### [PROMPT]
Go to the line holding "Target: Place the" in the data below. Return it and each line after it through the last, exactly, and skip the pictures.

Records drawn from a dataset:
↓↓↓

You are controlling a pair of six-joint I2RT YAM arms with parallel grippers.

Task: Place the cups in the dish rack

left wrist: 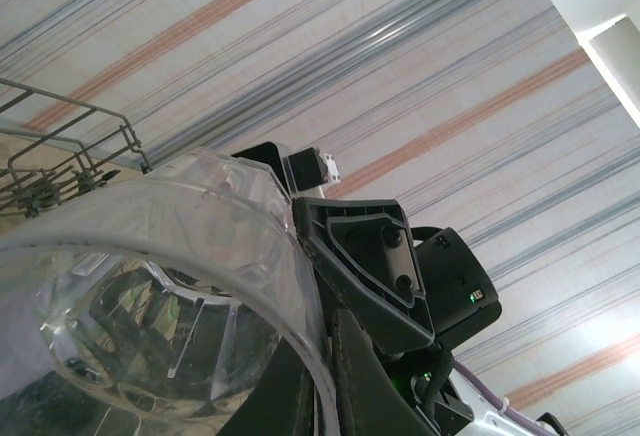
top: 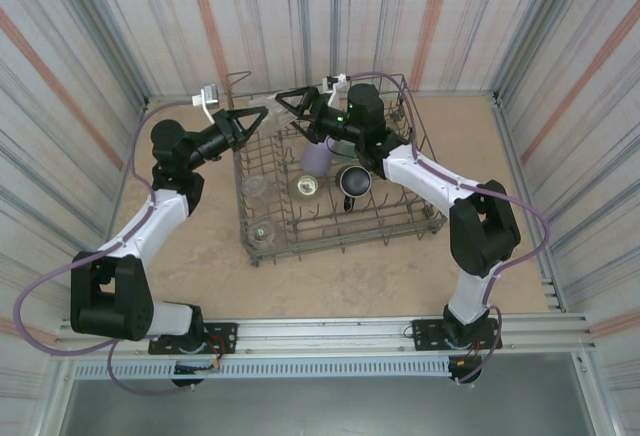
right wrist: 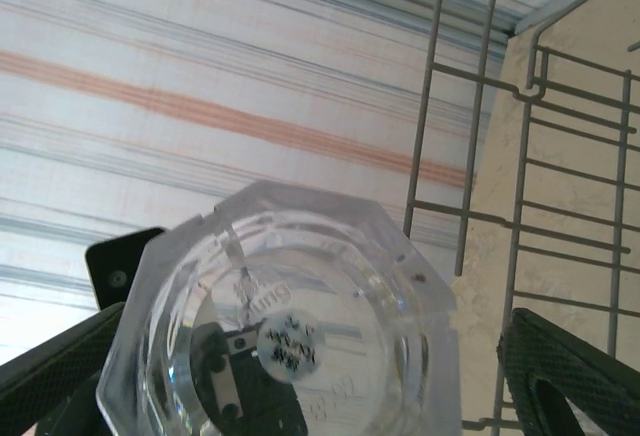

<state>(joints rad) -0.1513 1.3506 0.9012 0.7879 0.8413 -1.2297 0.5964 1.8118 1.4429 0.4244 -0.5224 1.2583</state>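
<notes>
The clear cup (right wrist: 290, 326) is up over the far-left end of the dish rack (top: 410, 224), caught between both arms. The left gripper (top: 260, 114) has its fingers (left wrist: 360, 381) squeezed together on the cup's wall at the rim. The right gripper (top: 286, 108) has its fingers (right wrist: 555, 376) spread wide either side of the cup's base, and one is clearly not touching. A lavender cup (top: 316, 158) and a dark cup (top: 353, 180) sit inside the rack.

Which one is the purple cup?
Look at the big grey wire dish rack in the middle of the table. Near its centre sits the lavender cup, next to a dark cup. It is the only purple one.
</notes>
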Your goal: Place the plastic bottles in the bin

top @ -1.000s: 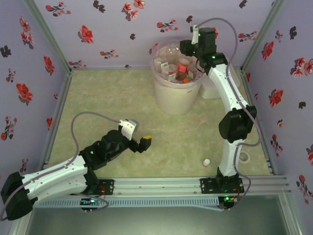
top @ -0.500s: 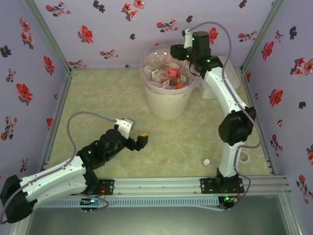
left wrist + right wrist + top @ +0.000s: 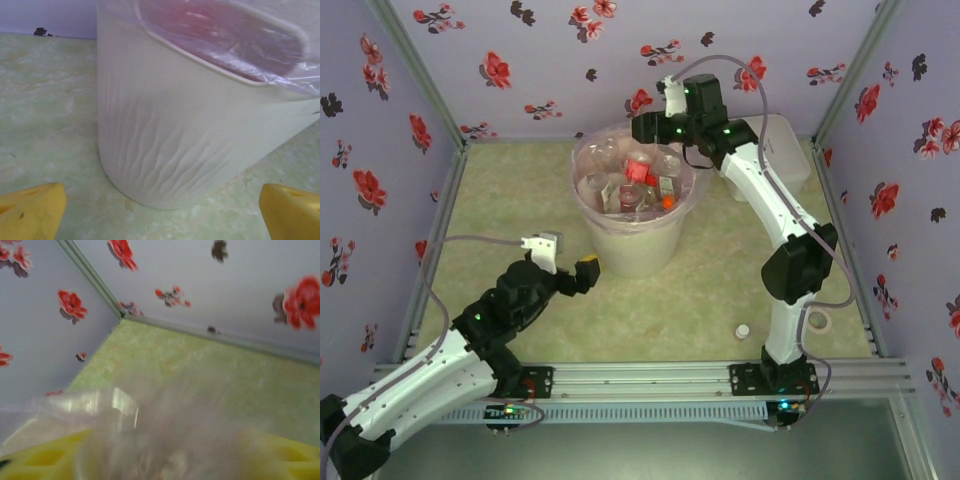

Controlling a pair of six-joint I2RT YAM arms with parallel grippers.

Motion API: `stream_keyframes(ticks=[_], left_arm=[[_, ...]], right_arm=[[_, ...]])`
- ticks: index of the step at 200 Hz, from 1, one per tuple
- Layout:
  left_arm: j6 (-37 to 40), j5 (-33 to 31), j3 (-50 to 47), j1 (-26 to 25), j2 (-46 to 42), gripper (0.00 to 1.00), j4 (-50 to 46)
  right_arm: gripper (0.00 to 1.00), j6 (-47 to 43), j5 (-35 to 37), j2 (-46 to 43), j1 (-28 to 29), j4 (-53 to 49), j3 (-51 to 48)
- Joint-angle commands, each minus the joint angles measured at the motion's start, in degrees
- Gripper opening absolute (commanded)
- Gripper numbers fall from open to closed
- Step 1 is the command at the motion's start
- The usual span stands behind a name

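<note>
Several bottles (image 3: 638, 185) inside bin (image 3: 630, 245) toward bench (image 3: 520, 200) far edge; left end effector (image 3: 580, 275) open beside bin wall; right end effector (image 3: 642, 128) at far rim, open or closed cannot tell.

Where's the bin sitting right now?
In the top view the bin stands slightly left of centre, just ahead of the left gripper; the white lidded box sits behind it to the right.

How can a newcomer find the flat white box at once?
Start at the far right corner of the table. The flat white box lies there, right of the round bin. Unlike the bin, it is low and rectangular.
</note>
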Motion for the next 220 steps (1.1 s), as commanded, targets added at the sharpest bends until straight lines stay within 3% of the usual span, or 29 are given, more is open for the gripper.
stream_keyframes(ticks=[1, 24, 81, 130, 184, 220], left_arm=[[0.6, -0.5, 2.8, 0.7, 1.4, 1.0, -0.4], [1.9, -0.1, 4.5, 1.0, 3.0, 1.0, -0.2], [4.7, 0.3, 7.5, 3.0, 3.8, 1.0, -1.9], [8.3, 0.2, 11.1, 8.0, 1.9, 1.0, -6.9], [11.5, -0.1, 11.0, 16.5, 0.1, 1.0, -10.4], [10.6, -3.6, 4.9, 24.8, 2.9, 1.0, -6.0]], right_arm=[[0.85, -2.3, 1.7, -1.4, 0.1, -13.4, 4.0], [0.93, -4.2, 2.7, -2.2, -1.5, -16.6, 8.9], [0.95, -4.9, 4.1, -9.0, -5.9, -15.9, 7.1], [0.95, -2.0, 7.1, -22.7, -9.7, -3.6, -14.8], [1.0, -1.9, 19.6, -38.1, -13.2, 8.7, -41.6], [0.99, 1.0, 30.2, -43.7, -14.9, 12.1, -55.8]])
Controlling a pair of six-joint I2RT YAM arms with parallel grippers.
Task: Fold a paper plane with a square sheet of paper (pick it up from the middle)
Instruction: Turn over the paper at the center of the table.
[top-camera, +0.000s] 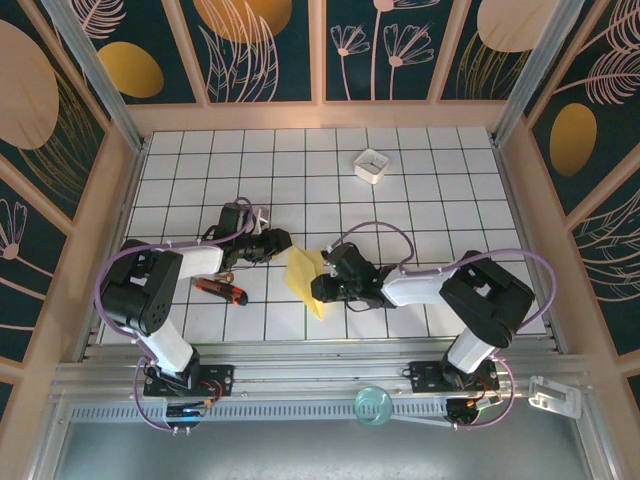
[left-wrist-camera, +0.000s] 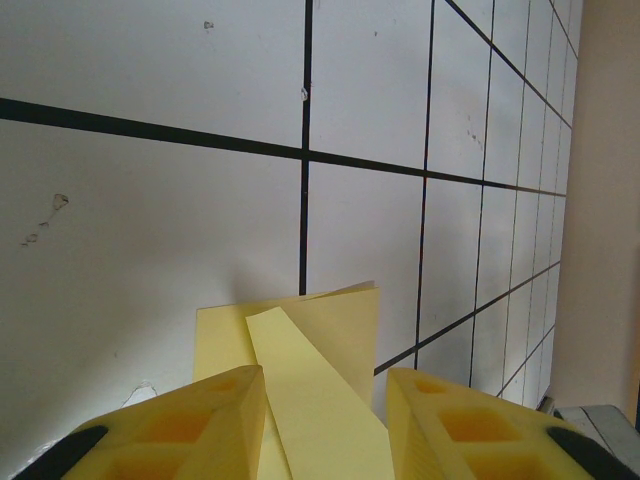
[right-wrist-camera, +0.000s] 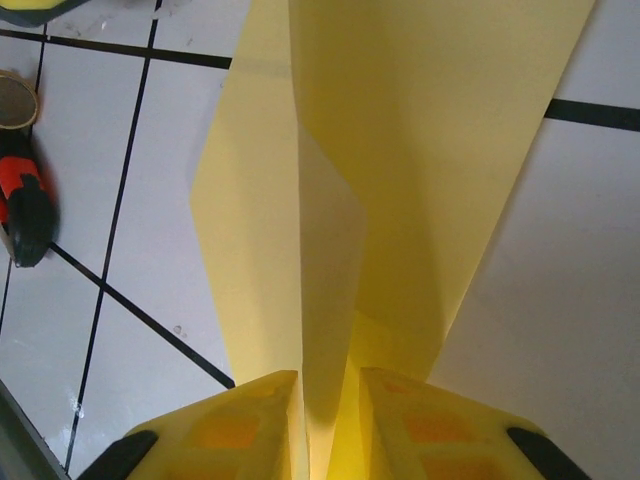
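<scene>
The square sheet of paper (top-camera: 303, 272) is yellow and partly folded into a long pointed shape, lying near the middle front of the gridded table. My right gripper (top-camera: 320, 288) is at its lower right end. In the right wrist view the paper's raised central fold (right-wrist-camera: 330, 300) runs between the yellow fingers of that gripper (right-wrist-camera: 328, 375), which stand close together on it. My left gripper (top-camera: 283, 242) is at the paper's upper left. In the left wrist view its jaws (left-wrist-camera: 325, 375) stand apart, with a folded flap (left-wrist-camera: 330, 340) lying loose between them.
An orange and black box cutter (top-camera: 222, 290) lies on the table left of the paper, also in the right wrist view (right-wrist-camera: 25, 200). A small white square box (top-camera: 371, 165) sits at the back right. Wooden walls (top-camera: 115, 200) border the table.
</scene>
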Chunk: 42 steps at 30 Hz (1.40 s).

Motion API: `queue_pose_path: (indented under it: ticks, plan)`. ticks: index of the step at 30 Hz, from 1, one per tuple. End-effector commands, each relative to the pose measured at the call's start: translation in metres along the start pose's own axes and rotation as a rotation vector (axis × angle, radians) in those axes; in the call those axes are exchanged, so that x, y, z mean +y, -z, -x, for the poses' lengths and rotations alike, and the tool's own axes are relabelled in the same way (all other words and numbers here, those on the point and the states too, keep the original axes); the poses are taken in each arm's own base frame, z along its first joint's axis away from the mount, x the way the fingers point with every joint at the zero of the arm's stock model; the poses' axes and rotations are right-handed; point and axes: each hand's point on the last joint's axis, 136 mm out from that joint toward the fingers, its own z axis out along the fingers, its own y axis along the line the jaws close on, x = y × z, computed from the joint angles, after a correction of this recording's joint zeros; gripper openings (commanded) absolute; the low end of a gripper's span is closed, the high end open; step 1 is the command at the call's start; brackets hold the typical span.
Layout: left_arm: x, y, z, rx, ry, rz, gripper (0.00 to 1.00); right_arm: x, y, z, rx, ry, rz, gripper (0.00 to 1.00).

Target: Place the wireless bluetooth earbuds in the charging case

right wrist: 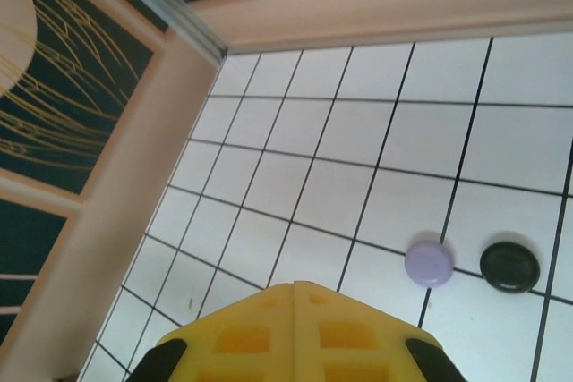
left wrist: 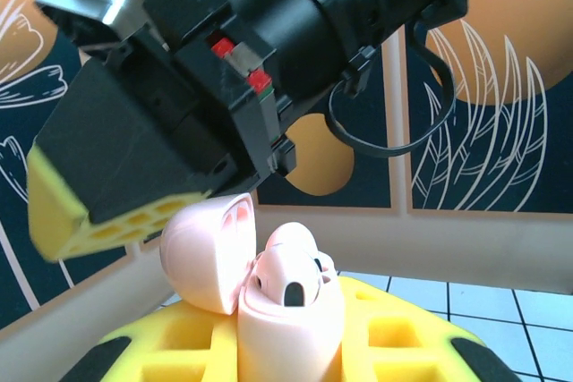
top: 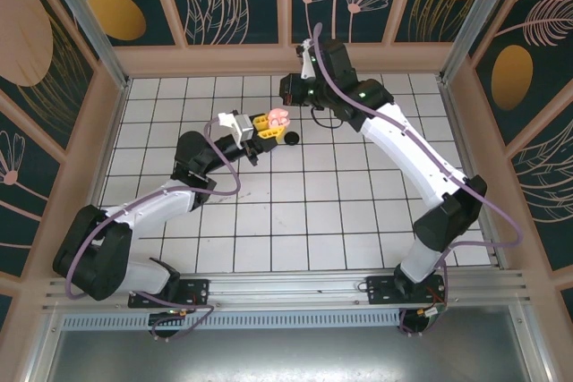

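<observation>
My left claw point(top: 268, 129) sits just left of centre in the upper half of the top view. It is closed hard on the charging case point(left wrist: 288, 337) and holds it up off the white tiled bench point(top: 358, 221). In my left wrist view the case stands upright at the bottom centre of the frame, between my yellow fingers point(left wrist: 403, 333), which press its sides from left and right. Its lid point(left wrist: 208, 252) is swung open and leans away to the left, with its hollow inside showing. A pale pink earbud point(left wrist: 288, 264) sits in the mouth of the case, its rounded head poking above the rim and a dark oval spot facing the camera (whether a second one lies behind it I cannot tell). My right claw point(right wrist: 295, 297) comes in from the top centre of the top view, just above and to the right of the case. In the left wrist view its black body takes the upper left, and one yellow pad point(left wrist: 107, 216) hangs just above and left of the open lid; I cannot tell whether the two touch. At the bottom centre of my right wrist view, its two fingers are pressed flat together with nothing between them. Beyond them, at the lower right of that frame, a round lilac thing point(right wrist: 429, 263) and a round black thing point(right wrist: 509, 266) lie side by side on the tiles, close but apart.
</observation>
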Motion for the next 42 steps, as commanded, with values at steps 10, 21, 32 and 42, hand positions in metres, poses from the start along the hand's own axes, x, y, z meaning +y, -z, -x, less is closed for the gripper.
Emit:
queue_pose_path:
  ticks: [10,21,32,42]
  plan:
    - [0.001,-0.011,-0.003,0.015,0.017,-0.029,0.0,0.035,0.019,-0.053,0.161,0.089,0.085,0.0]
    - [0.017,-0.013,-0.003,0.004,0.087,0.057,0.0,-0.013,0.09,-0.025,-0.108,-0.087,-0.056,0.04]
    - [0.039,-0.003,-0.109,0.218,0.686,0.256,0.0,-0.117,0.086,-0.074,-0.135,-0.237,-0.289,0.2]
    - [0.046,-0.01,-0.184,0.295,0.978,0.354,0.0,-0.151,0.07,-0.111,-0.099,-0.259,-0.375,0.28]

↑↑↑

### [OUTPUT BELOW]
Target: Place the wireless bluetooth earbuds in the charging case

right wrist: 
left wrist: 
top: 

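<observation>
My left claw point(top: 268, 129) sits just left of centre in the upper half of the top view. It is closed hard on the charging case point(left wrist: 288, 337) and holds it up off the white tiled bench point(top: 358, 221). In my left wrist view the case stands upright at the bottom centre of the frame, between my yellow fingers point(left wrist: 403, 333), which press its sides from left and right. Its lid point(left wrist: 208, 252) is swung open and leans away to the left, with its hollow inside showing. A pale pink earbud point(left wrist: 288, 264) sits in the mouth of the case, its rounded head poking above the rim and a dark oval spot facing the camera (whether a second one lies behind it I cannot tell). My right claw point(right wrist: 295, 297) comes in from the top centre of the top view, just above and to the right of the case. In the left wrist view its black body takes the upper left, and one yellow pad point(left wrist: 107, 216) hangs just above and left of the open lid; I cannot tell whether the two touch. At the bottom centre of my right wrist view, its two fingers are pressed flat together with nothing between them. Beyond them, at the lower right of that frame, a round lilac thing point(right wrist: 429, 263) and a round black thing point(right wrist: 509, 266) lie side by side on the tiles, close but apart.
</observation>
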Motion for the next 42 steps, as commanded, with values at steps 10, 21, 32 and 42, hand positions in metres, poses from the start along the hand's own axes, x, y, z meaning +y, -z, -x, less is closed for the gripper.
Emit:
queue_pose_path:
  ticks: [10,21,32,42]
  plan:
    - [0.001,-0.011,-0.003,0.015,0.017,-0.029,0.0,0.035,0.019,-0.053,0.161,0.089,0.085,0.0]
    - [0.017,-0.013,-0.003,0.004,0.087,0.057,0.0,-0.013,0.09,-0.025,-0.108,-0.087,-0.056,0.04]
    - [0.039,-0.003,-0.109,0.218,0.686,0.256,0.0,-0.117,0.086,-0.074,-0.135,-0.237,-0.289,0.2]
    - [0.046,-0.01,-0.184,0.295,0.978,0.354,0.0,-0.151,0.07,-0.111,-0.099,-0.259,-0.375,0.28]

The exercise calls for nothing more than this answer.